▶ [PROBLEM DESCRIPTION] Print every record exactly.
--
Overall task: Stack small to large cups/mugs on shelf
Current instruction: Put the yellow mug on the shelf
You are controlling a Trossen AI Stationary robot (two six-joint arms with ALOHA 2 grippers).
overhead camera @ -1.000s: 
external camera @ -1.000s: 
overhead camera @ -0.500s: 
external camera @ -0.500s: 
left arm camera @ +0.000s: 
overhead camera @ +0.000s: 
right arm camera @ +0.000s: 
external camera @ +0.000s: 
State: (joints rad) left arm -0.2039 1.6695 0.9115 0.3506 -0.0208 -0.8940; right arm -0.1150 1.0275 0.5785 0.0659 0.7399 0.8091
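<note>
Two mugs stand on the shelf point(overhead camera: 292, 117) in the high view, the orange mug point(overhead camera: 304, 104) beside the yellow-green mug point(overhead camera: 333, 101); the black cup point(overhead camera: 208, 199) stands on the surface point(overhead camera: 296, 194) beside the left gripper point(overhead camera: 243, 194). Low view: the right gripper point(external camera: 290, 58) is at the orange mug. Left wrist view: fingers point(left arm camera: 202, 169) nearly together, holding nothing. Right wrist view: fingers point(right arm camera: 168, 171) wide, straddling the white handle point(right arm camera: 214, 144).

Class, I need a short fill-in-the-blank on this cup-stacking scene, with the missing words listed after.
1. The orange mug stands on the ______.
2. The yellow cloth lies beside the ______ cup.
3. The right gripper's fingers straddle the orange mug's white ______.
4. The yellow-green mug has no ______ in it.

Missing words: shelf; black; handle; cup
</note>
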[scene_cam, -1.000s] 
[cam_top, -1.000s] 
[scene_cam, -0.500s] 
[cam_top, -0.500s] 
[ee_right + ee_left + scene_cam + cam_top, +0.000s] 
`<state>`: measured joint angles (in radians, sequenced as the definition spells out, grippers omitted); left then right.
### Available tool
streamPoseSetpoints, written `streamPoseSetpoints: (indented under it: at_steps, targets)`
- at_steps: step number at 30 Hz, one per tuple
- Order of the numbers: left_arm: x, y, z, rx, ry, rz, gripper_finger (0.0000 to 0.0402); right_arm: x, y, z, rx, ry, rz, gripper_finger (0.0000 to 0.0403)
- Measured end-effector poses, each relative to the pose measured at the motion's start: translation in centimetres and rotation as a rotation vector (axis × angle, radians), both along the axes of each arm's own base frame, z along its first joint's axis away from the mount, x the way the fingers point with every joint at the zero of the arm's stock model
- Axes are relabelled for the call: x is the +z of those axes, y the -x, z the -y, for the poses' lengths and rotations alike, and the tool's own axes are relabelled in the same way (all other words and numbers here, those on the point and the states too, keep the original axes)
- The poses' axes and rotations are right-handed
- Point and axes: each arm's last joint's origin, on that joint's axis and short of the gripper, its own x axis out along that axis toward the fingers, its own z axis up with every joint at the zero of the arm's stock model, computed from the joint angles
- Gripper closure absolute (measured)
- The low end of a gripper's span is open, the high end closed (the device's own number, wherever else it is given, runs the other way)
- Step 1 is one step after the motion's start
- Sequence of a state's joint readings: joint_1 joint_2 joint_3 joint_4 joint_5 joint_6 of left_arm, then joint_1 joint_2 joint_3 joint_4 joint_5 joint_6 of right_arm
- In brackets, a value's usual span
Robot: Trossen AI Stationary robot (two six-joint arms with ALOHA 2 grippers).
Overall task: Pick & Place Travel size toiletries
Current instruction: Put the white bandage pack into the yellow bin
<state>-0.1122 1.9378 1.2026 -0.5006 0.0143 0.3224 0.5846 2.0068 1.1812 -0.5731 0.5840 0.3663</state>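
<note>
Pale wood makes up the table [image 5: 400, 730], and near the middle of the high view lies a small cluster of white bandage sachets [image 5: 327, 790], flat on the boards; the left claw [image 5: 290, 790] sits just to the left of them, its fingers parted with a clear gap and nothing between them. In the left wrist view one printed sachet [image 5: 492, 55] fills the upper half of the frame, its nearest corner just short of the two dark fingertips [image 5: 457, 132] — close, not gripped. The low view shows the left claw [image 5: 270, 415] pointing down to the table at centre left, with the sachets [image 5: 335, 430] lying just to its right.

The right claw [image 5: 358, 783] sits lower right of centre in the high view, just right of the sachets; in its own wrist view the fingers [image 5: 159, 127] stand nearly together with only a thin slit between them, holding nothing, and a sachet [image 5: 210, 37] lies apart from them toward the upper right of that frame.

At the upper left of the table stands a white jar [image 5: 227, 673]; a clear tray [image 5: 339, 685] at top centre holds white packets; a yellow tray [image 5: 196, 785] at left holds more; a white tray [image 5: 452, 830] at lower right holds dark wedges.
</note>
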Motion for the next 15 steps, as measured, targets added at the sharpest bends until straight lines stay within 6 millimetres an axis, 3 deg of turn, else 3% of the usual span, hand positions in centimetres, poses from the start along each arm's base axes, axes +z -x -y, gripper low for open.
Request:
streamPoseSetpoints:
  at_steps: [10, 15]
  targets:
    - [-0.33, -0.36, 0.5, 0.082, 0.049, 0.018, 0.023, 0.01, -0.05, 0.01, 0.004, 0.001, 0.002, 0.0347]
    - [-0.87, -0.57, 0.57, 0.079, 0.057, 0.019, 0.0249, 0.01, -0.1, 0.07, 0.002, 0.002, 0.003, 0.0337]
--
▶ [ANSWER FOR THE TASK]
Overall task: Stack small to large cups/mugs on shelf
Current instruction: Put the yellow mug on the shelf
You are controlling a Trossen AI Stationary robot (two six-joint arms with ALOHA 2 grippers).
overhead camera @ -1.000s: 
external camera @ -1.000s: 
overhead camera @ -0.500s: 
external camera @ -0.500s: 
left arm camera @ +0.000s: 
overhead camera @ +0.000s: 
right arm camera @ +0.000s: 
external camera @ +0.000s: 
State: (joints rad) left arm -0.2039 1.6695 0.9115 0.3506 -0.0208 -0.8940; right arm -0.1150 1.0275 0.5785 0.0659 0.7399 0.8091
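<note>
Two mugs stand on the shelf point(overhead camera: 292, 117) in the high view, the orange mug point(overhead camera: 304, 104) beside the yellow-green mug point(overhead camera: 333, 101); the black cup point(overhead camera: 208, 199) stands on the surface point(overhead camera: 296, 194) beside the left gripper point(overhead camera: 243, 194). Low view: the right gripper point(external camera: 290, 58) is at the orange mug. Left wrist view: fingers point(left arm camera: 202, 169) nearly together, holding nothing. Right wrist view: fingers point(right arm camera: 168, 171) wide, straddling the white handle point(right arm camera: 214, 144).

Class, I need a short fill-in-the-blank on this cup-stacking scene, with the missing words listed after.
1. The orange mug stands on the ______.
2. The yellow cloth lies beside the ______ cup.
3. The right gripper's fingers straddle the orange mug's white ______.
4. The yellow-green mug has no ______ in it.

Missing words: shelf; black; handle; cup
</note>
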[scene_cam, -1.000s] 
[cam_top, -1.000s] 
[scene_cam, -0.500s] 
[cam_top, -0.500s] 
[ee_right + ee_left + scene_cam + cam_top, +0.000s] 
`<state>`: measured joint angles (in radians, sequenced as the definition spells out, grippers omitted); left then right.
### Available tool
streamPoseSetpoints, written `streamPoseSetpoints: (indented under it: at_steps, targets)`
- at_steps: step number at 30 Hz, one per tuple
- Order of the numbers: left_arm: x, y, z, rx, ry, rz, gripper_finger (0.0000 to 0.0402); right_arm: x, y, z, rx, ry, rz, gripper_finger (0.0000 to 0.0403)
- Measured end-effector poses, each relative to the pose measured at the motion's start: translation in centimetres and rotation as a rotation vector (axis × angle, radians), both along the axes of each arm's own base frame, z along its first joint's axis away from the mount, x the way the fingers point with every joint at the zero of the arm's stock model
- Axes are relabelled for the call: x is the +z of those axes, y the -x, z the -y, for the poses' lengths and rotations alike, and the tool's own axes are relabelled in the same way (all other words and numbers here, those on the point and the states too, keep the original axes)
- The poses' axes and rotations are right-handed
- Point and axes: each arm's last joint's origin, on that joint's axis and short of the gripper, its own x axis out along that axis toward the fingers, its own z axis up with every joint at the zero of the arm's stock model, computed from the joint angles
- Gripper closure absolute (measured)
- The low end of a gripper's span is open, the high end closed (the device's own number, wherever else it is given, runs the other way)
- Step 1 is one step after the motion's start
- Sequence of a state's joint readings: joint_1 joint_2 joint_3 joint_4 joint_5 joint_6 of left_arm, then joint_1 joint_2 joint_3 joint_4 joint_5 joint_6 of right_arm
- In brackets, a value's usual span
Robot: Trossen AI Stationary robot (two six-joint arms with ALOHA 2 grippers).
Overall task: Pick & Place Travel size toiletries
Current instruction: Put the white bandage pack into the yellow bin
<state>-0.1122 1.9378 1.2026 -0.5006 0.0143 0.3224 0.5846 2.0068 1.1812 -0.5731 0.5840 0.3663</state>
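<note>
Pale wood makes up the table [image 5: 400, 730], and near the middle of the high view lies a small cluster of white bandage sachets [image 5: 327, 790], flat on the boards; the left claw [image 5: 290, 790] sits just to the left of them, its fingers parted with a clear gap and nothing between them. In the left wrist view one printed sachet [image 5: 492, 55] fills the upper half of the frame, its nearest corner just short of the two dark fingertips [image 5: 457, 132] — close, not gripped. The low view shows the left claw [image 5: 270, 415] pointing down to the table at centre left, with the sachets [image 5: 335, 430] lying just to its right.

The right claw [image 5: 358, 783] sits lower right of centre in the high view, just right of the sachets; in its own wrist view the fingers [image 5: 159, 127] stand nearly together with only a thin slit between them, holding nothing, and a sachet [image 5: 210, 37] lies apart from them toward the upper right of that frame.

At the upper left of the table stands a white jar [image 5: 227, 673]; a clear tray [image 5: 339, 685] at top centre holds white packets; a yellow tray [image 5: 196, 785] at left holds more; a white tray [image 5: 452, 830] at lower right holds dark wedges.
</note>
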Motion for the next 15 steps, as measured, targets added at the sharpest bends until straight lines stay within 6 millimetres an axis, 3 deg of turn, else 3% of the usual span, hand positions in centimetres, poses from the start along each arm's base axes, axes +z -x -y, gripper low for open.
Request:
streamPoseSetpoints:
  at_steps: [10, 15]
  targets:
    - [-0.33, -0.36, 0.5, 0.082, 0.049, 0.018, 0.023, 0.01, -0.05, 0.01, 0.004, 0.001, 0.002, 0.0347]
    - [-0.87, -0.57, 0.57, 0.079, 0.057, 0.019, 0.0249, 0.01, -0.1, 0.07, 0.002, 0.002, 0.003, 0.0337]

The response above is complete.